◆ Exercise instructions
Every line of the listing should be repeated exactly.

◆ Provided material
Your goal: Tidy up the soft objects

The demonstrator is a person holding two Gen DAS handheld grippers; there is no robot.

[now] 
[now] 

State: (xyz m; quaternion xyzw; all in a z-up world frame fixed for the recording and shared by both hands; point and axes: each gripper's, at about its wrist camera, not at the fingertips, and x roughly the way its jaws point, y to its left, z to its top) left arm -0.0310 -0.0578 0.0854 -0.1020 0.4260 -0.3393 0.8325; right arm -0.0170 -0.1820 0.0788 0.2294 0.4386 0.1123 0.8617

◆ Solution to this problem
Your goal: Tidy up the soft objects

The demonstrator is a person holding two Gen DAS handheld grippers; there is no robot.

[now] 
[now] 

State: (xyz m; quaternion xyzw; all in a z-up world frame fixed for the recording and shared by both hands; point and axes: each gripper's, at about its wrist camera, not at the fingertips, and x roughly the way its jaws point, y to its left, z to its top) left arm -0.0310 -0.0578 0.0854 -0.1020 0.4260 -0.3393 0.8325; right arm -0.0170 -0.1820 0.0788 0.2294 0.4386 0.1123 0.8617

No more work remains in this exercise.